FRENCH ONION SANDWICH
Serves 2
- 1 tablespoon butter
- 1 tablespoon olive oil
- 1 yellow onion
- 2 cloves garlic, minced
- 1 teaspoon sea or kosher salt
- A few grinds pepper
- 1 teaspoon fresh thyme leaves, minced
- 2 ounces white wine
- 4 slices good, crusty bread (I used ciabatta)
- 2 tablespoons olive oil
- 6 wedges brie cheese, 1/2″ wide (or other soft, melty cheese)
- Dijon mustard
- Peel and halve the onion. Slice as thin as possible, less than 1/4″. Smash garlic cloves with the flat side of a bench scraper, peel, and mince. Heat a heavy skillet over medium heat with butter and olive oil. When butter has melted, add the onion and garlic. Season with salt and pepper. Add minced thyme. Stir to blend. Sauté mixture until onions have softened completely and most of their water has cooked away. Add wine and continue to sauté until most of the wine has cooked off and onions have begun to caramelize slightly.
- While onions and garlic are cooking, set oven to broil. Lightly brush the outside sides of bread slices with olive oil. Arrange them on a baking sheet (NOT lined with parchment!). Set under broiler until golden brown, about 2 minutes. Remove from oven and turn all slices of bread so that the unbrowned side faces up.
- Also while onions and garlic are cooking, slice wedges of brie cheese. Trim the rind off; I don’t find it objectionable, but the cheese will melt more evenly without it. Then slice each wedge in half the long way through the center. Arrange 6 wedges nose to tail on two of the bread slices.
- Spread the two other slices of bread with Dijon mustard – as much as you like. Use tongs to divide the onion and garlic mixture between these two slices.
- Slide baking sheet under broiler. Broil until cheese is melted and onions are well caramelized; the additional sweetness they will acquire will pair beautifully with the tart flavors from the wine, the creamy tenderness of the brie, and the crusty browned bread. This will only take a couple of minutes.
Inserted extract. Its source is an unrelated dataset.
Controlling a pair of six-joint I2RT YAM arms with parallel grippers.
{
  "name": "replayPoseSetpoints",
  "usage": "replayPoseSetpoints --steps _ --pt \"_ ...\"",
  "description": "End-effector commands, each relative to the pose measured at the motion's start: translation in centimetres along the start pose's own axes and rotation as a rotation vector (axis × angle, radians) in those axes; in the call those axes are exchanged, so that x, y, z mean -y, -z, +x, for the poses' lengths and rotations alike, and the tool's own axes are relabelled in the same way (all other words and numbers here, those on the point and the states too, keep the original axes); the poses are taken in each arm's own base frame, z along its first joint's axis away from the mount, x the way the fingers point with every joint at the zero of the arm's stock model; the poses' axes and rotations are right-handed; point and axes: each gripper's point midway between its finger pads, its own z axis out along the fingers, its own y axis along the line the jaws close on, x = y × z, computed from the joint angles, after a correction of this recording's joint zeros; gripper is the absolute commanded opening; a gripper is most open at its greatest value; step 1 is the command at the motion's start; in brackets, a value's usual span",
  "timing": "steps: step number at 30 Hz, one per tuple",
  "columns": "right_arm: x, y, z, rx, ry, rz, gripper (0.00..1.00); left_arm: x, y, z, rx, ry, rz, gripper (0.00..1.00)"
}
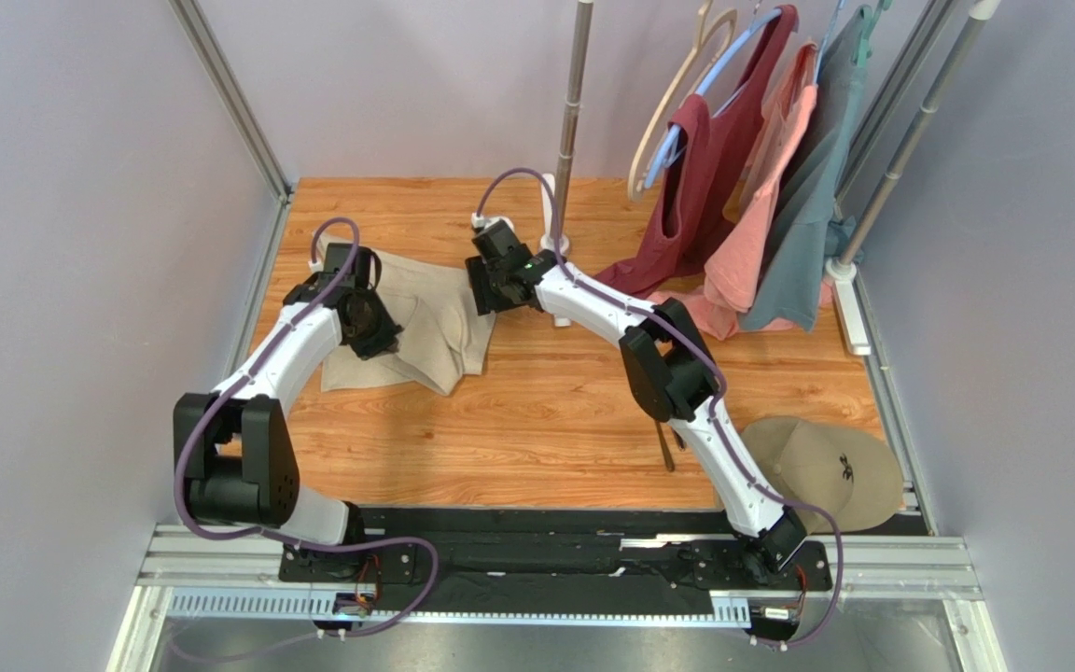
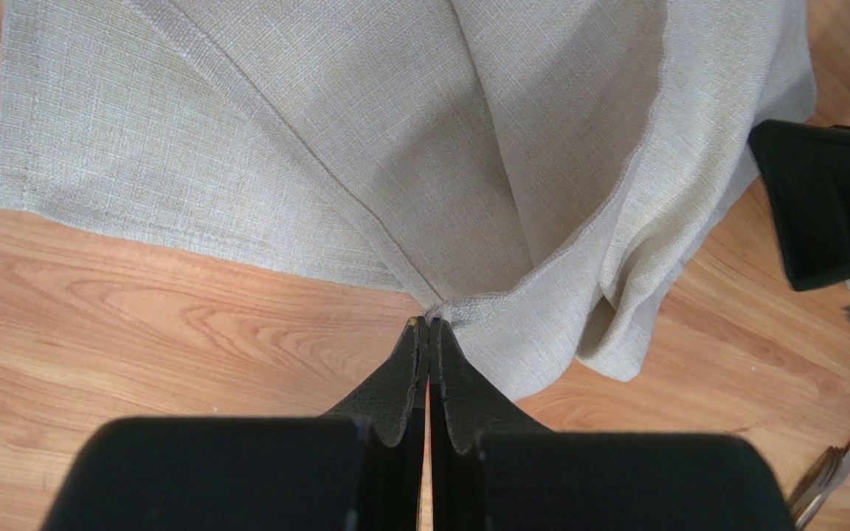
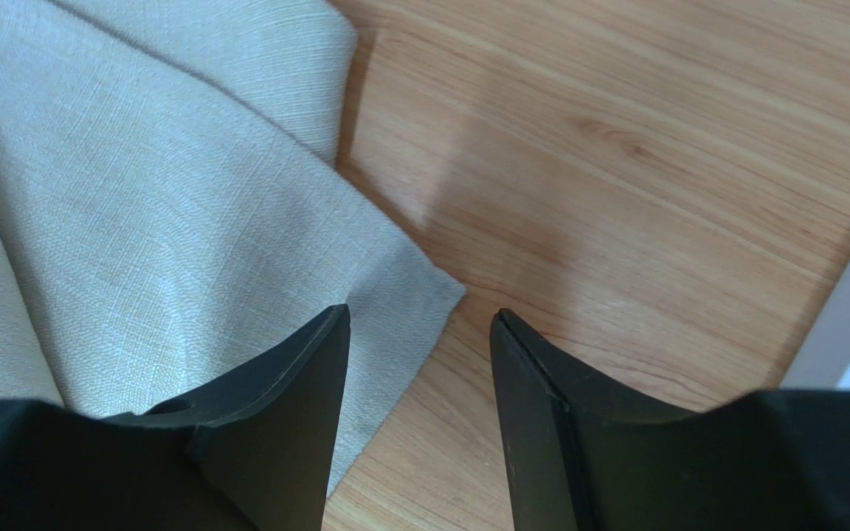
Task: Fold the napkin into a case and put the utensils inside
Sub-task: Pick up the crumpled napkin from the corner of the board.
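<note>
Your left tool (image 2: 429, 328) is clamped tight on a hem of the napkin (image 2: 319, 133), with folds fanning out from the pinch. Your right tool (image 3: 418, 321) stands wide, jaws straddling a napkin corner, nothing gripped. The napkin lies rumpled on the desk (image 1: 557, 420), far left part. One utensil (image 1: 667, 448) lies by the right arm.
</note>
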Motion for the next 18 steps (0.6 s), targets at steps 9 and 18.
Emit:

- Remove baking sheet from oven. Use tongs to lift and turn over the slices covered with cheese onto the slices covered with onions. Cut each sandwich in half, and serve while still hot. Bon appétit!
Lovely loaf of bread and a “French Onion Sandwich” sounds delicious! Anything that has french onion in the title always catches my eye 🙂 When I end up with a good supply of bread, I cut slices and they go into the freezer for grilled sandwiches, bread casseroles and sometimes often I will grind a piece up for breadcrumbs…but I am sure you could add to these simple ideas…Happy Weekend!
OOPS…I don’t “sometimes” often, I “often”
Well it’s clear which of us is the organized person here. I often get to the grind-for-breadcrumbs stage. But just as often, I wind up slicing it a good 2″ thick, laying them out to dry until truly dry (as in rock hard), and doling them out to the dogs as “biscuits.”
FYI – Voted for this @ WFM!!!
You are so kind! Thank you, Linda.
This wonderful sandwich totally deserved the win it received in the WF contest. Many congrats on a great, great sandwich. I love the idea and the name of it. Yay!!!!